Basically (I use this word a lot!), the OWASP Mobile Top 10 provides a structured, practical, and industry-backed framework for understanding and mitigating the most critical security risks in mobile applications. It’s an indispensable resource for anyone developing, securing, or managing mobile apps.

Understanding Each OWASP Mobile Top 10 Vulnerability (M1 – M10)

M1: Improper Platform Usage

Improper Platform Usage, the top vulnerability in the OWASP Mobile Top 10, arises from using platform features like Android Intents or iOS Touch ID. This section explores the risks of improper platform usage in mobile app security and how to prevent it. Insecure implementation and development practices provide multiple attack avenues to the attacker, such as API call exposure, misuse of iOS Touch ID or Android Intent, etc.

Android intents, better known as Intent and Intent filters, are responsible for communication between different components such as apps, services, etc. A direct threat linked with Android intents is data leakage. Data leakage is a situation where data is disclosed due to errors, misconfigurations, or other flaws, but not related to a data breach situation (unauthorised access of sensitive data).

By identifying code flaws, the attacker can access the application and inject malicious commands to steal data and compromise other application features. Likewise, incorrect storage of iOS keychains, such as session keys stored in the local app or publicly marked Android Intent, can expose confidential user data or permit unauthorised access.

How to prevent improper platform usage?

This vulnerability can be prevented by addressing the remediation on the server-side features and the following steps.

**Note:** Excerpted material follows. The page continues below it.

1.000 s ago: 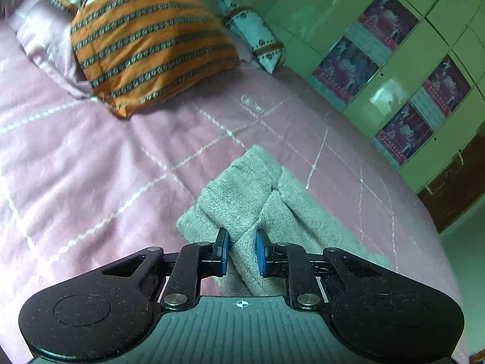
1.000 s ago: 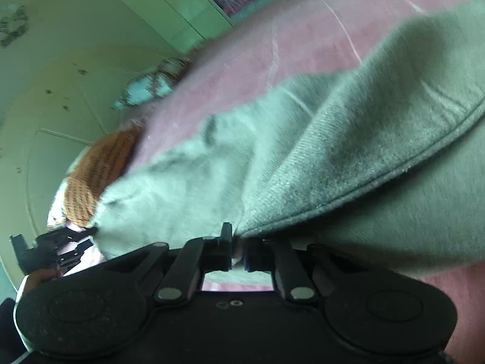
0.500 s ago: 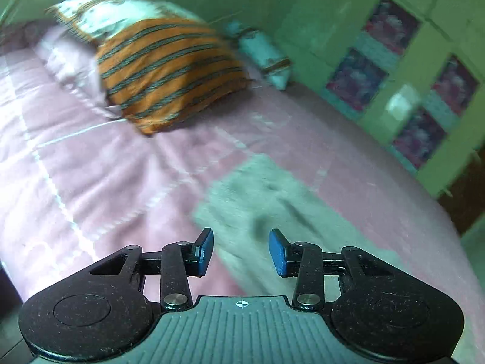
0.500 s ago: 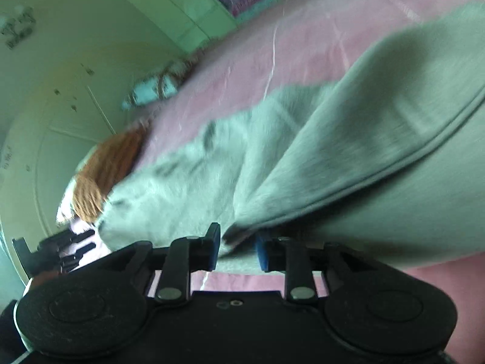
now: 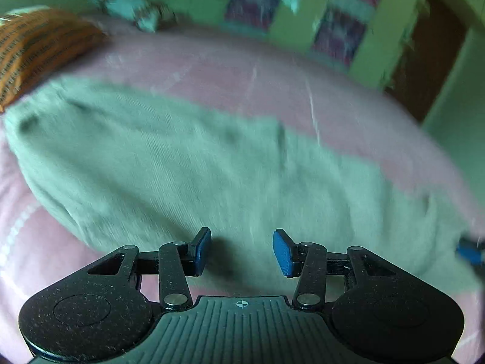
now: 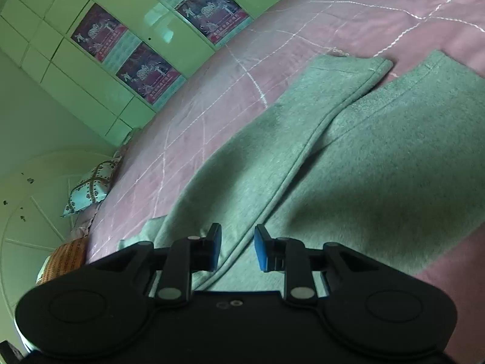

  • Follow the platform development guidelines and best practices for features such as Android Intent, Touch ID, iOS keychain, etc.
  • Implement secure coding and configuration for mobile app development and server-side hardening.
  • Restrict apps from user data transmission with each other.
  • Limit file permissions and access.
  • Enforce encrypted data storage

M2. Insecure Data Storage

Insecure data storage is the most threatening risk to many mobile apps, web apps, IoT devices, etc. Almost every application stores user data, known as PII (personally identifiable information). If it gets into the hand of any ill-intentioned attacker, that data can create many consequences ranging from fraud, data theft, reputational damage, regulatory violation, etc. Insecure data storage must be improved with storage policies and features that are secure and configured correctly. It would ensure that the sensitive data cannot be accessible to any other unauthorised person or application.

Jailbreaking or rooting devices that run apps outside of the OS framework can provide the attacker with access to sensitive data, and broken cryptography or poor encryption libraries might expose sensitive data or let the attacker access it. In contrast, social frameworks such as analytics, advertising, cookies, and active sessions have many user information stored in them. If exploited, they can expose a lot of data to the attacker.

 

If the attacker or infuses malware in the device, repackages the app or gains physical access to the device, he would then assess the device via freely available software and access the application directories to gain PII PHI, financial or any other information.

How to secure data storage?

  • Enforce data encryption
  • Implement authorised and authentic access mechanism for mobile app
  • Restrict access to storage files on mobile apps
  • Secure code practices against buffer overflow, cookies object, data logging and caching through appropriate protection measures.

Example attack scenario - insecure data storage in OWASP Mobile Top 10.

M3. Insecure Communication

Unencrypted and clear text data transmission provides an open path to an attacker to steal data due to insecure communication measures. Anyone can intercept such insecure data communication by compromising Wi-Fi, installing malware or by a man-in-the-middle attack.

Insecure Wi-Fi networks can be used to gain access to corporate assets to steal sensitive data utilised for identity theft and fraud by cybercriminals. Similar to data in transit, it is important to use strong encryption measures to store important data (based on data classification levels) for the business. 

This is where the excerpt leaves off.